タナゴ(2)
■タナゴ類は、コイ目の魚で二枚貝の中に産卵する習性をもっています。雌は産卵管を長くのばして出水管に差し込み、貝の外套腔内に卵を産みつけます。雄はそれと同時に入水管近くで放精し、卵を受精させます。タナゴ類は世界に約40種、日本に約15種います。天然記念物にはイタセンパラとミヤコタナゴの2種が指定されています。ミヤコタナゴは体長3-4cmの比較的小型の種です。寿命は通常1-2年と短いです。マツカサガイなどに産卵します。生息地は栃木県、埼玉県、干葉県および神奈川県の丘陵地や扇状地周辺の湧水を基礎にした稲作地帯で、この環境は1950年代まではどこにでもありました。ミヤコタナゴが繁栄していた環境は人と自然とのかかわりによって生まれた自然である点は特筆すべき事柄です。
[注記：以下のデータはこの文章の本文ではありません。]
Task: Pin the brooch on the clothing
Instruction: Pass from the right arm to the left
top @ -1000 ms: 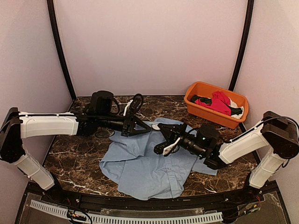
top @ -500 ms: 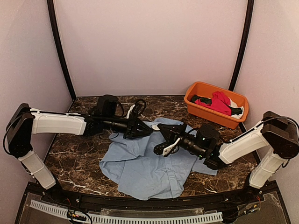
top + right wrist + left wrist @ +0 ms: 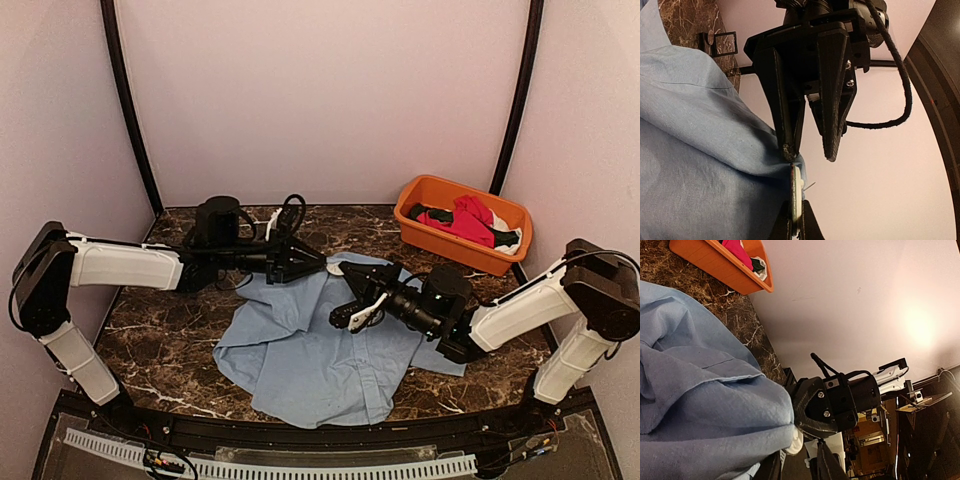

生息数の減少の原因には河川工事、密漁、ブラックバスなど害敵の侵入、移入種タイリクバラタナゴとの競合などがあげられます。
■ミヤコタナゴ
■タイリクバラタナゴ/コイ科Rhodeus ocellatus ocellatus 特徴は、腹ビレの縁が白い、口ひげが無い、体高がタナゴの仲間でもとりわけ高い、体側後半に一本タテジマがある、側線が途中で切れる。
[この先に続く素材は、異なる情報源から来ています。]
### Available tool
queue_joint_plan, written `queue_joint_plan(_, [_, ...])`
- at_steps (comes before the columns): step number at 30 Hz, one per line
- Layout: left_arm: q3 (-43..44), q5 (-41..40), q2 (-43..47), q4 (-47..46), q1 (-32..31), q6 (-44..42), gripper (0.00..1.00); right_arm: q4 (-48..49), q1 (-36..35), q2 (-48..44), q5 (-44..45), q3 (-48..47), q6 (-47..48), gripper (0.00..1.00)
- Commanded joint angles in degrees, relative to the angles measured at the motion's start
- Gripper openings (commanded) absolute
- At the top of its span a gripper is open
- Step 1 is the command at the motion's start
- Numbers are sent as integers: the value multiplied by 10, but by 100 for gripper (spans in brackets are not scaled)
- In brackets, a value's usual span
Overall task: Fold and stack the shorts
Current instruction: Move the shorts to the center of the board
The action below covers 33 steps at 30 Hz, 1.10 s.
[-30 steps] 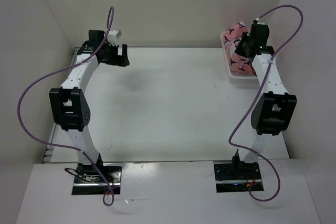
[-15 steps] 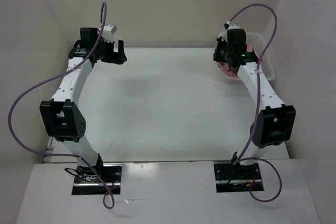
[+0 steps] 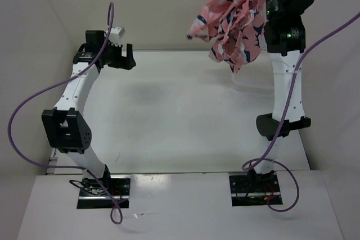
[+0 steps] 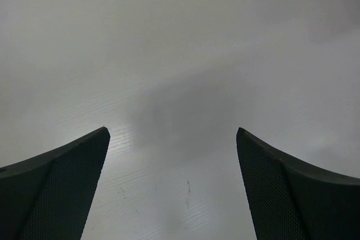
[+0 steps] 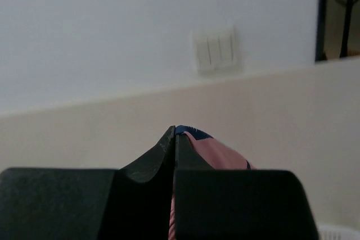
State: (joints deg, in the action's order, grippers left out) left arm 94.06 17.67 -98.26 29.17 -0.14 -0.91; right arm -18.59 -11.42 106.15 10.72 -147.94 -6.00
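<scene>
1. Shorts up since half a second back: then low by the basket, now hanging bunched in the air, far right, high above the bench.
2. Right arm reared upright; right fingers pinched closed on a pink fabric edge.
3. Left fingers spread wide, holding nothing, over the far-left bench, unmoved.

Left arm: reaching forward on its own side, elbow bent. Left tool faces downward, jaws spread wide, nothing between them.

Right arm: upright, forearm near vertical, wrist high. Right tool has its jaws pressed together, pinching an edge of the shorts.
</scene>
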Motion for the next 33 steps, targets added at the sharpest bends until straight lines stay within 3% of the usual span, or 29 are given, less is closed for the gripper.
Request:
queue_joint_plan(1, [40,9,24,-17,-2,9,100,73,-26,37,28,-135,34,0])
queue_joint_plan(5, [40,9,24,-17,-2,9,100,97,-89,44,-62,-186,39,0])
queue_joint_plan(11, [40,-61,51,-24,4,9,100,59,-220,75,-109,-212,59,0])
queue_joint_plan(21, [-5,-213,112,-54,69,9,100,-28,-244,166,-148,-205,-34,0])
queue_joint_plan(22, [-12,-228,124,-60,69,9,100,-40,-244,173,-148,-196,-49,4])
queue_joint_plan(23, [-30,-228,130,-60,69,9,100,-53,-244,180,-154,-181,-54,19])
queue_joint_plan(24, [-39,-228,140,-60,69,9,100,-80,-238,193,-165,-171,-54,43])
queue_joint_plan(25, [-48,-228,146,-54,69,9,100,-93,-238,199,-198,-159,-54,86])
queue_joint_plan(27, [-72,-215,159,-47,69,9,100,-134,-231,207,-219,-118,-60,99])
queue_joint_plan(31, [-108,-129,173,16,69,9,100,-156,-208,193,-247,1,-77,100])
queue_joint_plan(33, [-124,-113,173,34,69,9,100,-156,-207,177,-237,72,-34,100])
名前の通りユーラシア大陸原産のタナゴで、ハクレンに混じって中国から渡ってきた外来魚。そのため、日本原産のニッポンバラタナゴとの配合が進んで、ニッポンバラタナゴの純粋種が激減し、今では、大阪府の一部と九州北部に生息するのみとなってしまったタナゴです。ブラックバス等の外来魚の違法放流は、全国規模で行われており、日本の貴重な固有種が、日々姿を消しています。
■ニッポンバラタナゴ
■ハクレン/コイ科Hypophthalmichthys molitrix
中国大陸が原産地。
ハクレンは、コイ目・コイ科・アブラミス亜科に分類される中国原産の淡水魚。いわゆるレンギョの一種で、古くから中国で養蚕とリンクした養殖システムで食用とされてきた中国四大家魚のひとつでもある。
日本には明治時代頃から持ち込まれ始め、現在では本州、九州に分布する帰化動物。ただし、確実な自然繁殖が確認されているのは利根川、霞ヶ浦水系のみである。1943年の放流により、霞ヶ浦と利根川水系に定着、自然繁殖を行うようになった。5歳以上になると、湖から利根川を遡上。6~7月の大雨のあと、埼玉県羽生市付近で10数尾が一群になって産卵する。主に浮遊植物を食し、アオコ(ミクロキスティス)も食べるので、湖沼の富栄養化対策に役立つといわれた時期もある。世界的にはユーラシア大陸東部の他にも、アメリカのミシシッピ川水系などに定着している。白波を立てて飛び跳ねる、産卵期の豪快な集団大跳躍がよく知られる。
■中国四大家魚
ソウギョ、ハクレン、コクレン、アオウオ、中国の「四大家魚」と称される。